Background: Thalassemia is the most commonly inherited haemolytic anaemia. Cardiac involvement is the leading cause of morbidity and mortality among the children of transfusion dependant beta thalassemia major due to myocardial iron deposition leading to heart failure and arrythmia.

Aim: The aim was to detect early heart failure in beta thalassemia major children by evaluating the cardiac function by echocardiography.

Materials and Methods: An observational cross-sectional study was conducted on 85 beta thalassemia major children between the age group of 1-12 years attending Thalassemia clinic of a tertiary care medical college and hospital from March, 2020 to July, 2021. A detailed history, clinical examination and cardiac investigations were conducted among them. Echocardiography was done to evaluate the different cardiac functions like ejection fraction (EF), early and late ventricular filling velocity ratio (E/A), LV mass, etc.

Results: In our study 62.4% were female and 37.6% were male. Mean age of our study was 7.2±2.8 and the age range was 2-12 years. All of them were having normal systolic function but 30.6% were having abnormal diastolic function on doppler echocardiography. The mean value of EF, E/A and LV mass were 66.52±4.37, 1.49±0.33 and 68.42±27.38 respectively. A weak but significant association was found between transfusion frequency and diastolic dysfunction (p-value 0.05) in our study.

Conclusion: Diastolic dysfunction is the earlier cardiac complication of thalassemia children.
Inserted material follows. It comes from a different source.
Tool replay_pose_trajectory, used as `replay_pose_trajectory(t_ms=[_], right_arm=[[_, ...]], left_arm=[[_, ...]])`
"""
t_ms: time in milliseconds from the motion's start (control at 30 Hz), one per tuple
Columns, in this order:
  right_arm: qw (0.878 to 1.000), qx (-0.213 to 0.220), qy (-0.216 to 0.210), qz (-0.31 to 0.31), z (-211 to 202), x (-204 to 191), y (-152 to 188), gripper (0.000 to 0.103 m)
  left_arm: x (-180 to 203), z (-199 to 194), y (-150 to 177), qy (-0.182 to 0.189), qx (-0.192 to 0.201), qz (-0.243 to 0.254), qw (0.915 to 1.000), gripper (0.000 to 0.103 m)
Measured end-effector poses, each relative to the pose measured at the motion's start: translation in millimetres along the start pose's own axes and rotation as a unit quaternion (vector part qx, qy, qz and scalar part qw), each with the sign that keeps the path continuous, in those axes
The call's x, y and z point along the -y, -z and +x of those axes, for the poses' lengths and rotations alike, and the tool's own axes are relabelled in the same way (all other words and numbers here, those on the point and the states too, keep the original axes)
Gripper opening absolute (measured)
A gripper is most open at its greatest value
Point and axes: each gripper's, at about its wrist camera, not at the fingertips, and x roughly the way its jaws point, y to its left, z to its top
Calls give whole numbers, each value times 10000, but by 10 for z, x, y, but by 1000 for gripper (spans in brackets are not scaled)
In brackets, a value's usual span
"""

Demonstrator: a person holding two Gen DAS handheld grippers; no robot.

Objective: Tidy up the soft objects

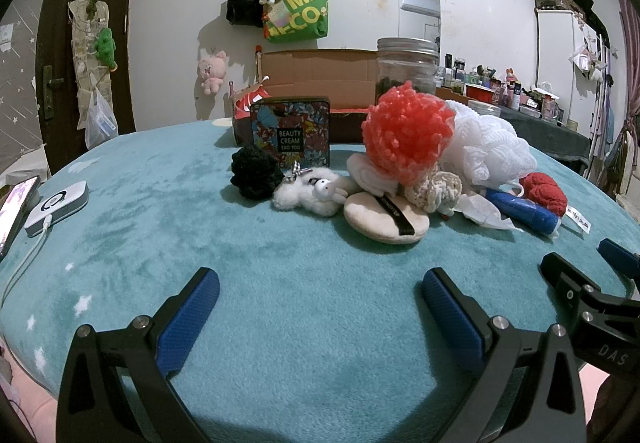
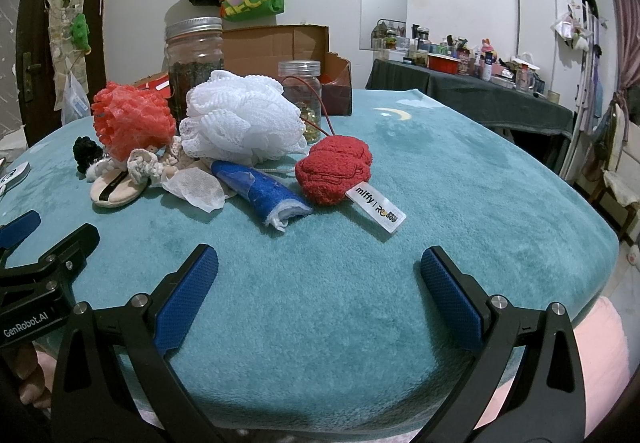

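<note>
A heap of soft things lies on the teal blanket: a red mesh puff [image 1: 408, 131] [image 2: 132, 119], a white bath pouf [image 1: 488, 147] [image 2: 240, 119], a black pompom [image 1: 254, 171], a white plush animal [image 1: 312, 193], a beige powder puff [image 1: 386, 217] [image 2: 116, 189], a red plush [image 2: 334, 169] [image 1: 546, 193] with a "miffy" tag, and a rolled blue cloth [image 2: 260, 193] [image 1: 522, 209]. My left gripper [image 1: 320, 301] is open, short of the heap and empty. My right gripper [image 2: 318, 277] is open, in front of the red plush and empty.
An open cardboard box [image 1: 320, 83] [image 2: 280, 43] stands behind the heap, with a tall glass jar [image 1: 406, 69] [image 2: 195, 55] and a "Beauty Cream" tin [image 1: 290, 131] beside it. A small jar [image 2: 301, 83] sits behind the pouf. A power bank [image 1: 56, 207] and phone [image 1: 14, 211] lie at left.
</note>
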Motion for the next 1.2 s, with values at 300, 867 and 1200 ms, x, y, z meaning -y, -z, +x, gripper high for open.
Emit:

It is beneficial to conduct echocardiography in all thalassemia patients in their first decade to gain better understanding about cardiac function.

Introduction

Thalassemia is the most commonly inherited genetic disorders causing imbalance between alpha and beta globin chain production. Alpha thalassemia is due to deletion of alpha globin gene whereas beta thalassemia is due to point mutation of beta globin gene. Unbalanced alpha and beta globin chain production leads to formation of alpha globin tetramer and appear as RBC inclusions. This makes the RBC unstable and shortens RBC survival.[1], [2]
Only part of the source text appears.